**EXERCISE BRIEF**
One figure is wanted here: how many lines in the entries hold the word "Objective".

**STORED DATA**
┌──
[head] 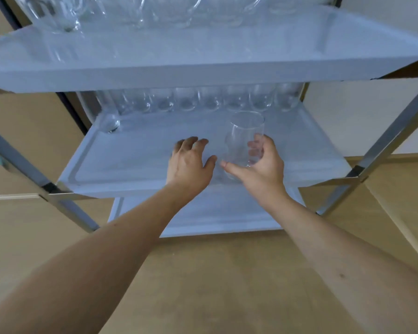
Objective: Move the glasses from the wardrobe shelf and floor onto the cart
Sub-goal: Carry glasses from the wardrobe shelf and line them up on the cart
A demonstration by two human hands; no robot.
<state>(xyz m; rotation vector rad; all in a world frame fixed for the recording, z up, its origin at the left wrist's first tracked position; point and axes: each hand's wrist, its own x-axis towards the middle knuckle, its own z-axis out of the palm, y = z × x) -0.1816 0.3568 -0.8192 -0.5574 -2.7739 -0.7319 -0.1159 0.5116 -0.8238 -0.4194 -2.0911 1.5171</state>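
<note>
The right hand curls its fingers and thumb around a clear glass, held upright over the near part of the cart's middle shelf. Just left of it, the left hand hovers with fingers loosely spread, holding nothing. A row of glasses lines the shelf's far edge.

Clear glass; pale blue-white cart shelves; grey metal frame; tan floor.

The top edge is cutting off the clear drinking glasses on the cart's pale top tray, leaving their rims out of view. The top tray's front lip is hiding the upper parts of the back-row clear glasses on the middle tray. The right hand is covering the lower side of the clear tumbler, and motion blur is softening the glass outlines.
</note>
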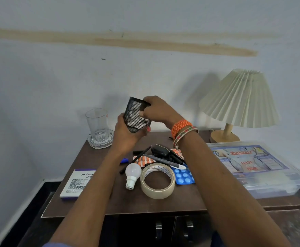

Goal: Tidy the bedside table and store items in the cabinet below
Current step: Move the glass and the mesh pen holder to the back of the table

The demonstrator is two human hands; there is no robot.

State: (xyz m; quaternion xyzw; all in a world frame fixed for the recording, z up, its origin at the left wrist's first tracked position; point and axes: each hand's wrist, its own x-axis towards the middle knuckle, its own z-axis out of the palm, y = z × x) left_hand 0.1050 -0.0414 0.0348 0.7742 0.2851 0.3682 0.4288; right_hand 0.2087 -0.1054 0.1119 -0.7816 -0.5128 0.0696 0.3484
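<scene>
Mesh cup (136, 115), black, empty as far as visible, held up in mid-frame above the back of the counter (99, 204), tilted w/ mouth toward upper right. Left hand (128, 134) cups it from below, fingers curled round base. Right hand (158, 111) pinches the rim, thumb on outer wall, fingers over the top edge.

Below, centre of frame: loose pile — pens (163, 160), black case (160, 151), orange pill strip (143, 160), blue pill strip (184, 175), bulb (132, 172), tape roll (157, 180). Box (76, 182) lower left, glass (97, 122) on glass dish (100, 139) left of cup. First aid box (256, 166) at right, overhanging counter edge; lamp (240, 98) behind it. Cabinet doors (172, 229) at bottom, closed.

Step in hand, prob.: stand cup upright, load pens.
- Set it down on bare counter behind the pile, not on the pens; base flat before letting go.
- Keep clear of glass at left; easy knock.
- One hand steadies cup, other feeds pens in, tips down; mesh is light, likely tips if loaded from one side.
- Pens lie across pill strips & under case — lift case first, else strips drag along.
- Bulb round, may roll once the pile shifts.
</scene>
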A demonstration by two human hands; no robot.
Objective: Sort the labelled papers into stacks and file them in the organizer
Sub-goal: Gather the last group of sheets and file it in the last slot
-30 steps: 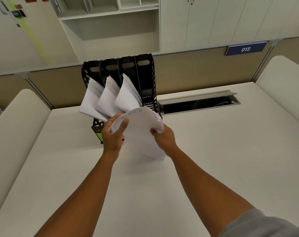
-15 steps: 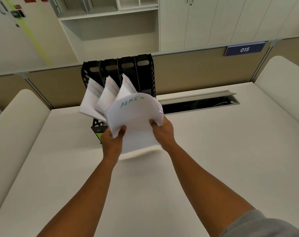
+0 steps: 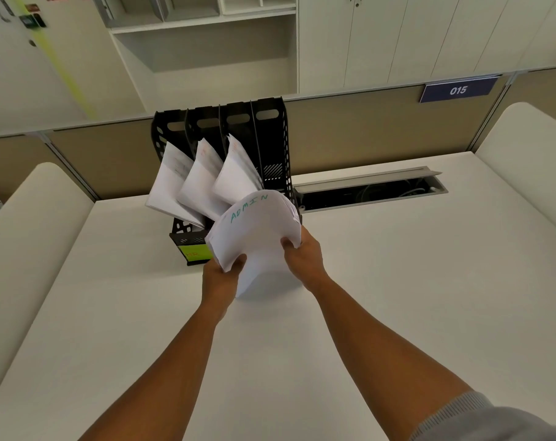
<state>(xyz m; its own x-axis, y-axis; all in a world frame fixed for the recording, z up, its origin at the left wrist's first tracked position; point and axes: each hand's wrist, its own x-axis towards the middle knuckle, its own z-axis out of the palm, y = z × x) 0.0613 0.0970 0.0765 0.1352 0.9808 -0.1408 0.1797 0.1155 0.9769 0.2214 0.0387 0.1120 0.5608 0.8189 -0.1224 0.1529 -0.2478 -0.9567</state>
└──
**REPLY TO THE EXERCISE**
2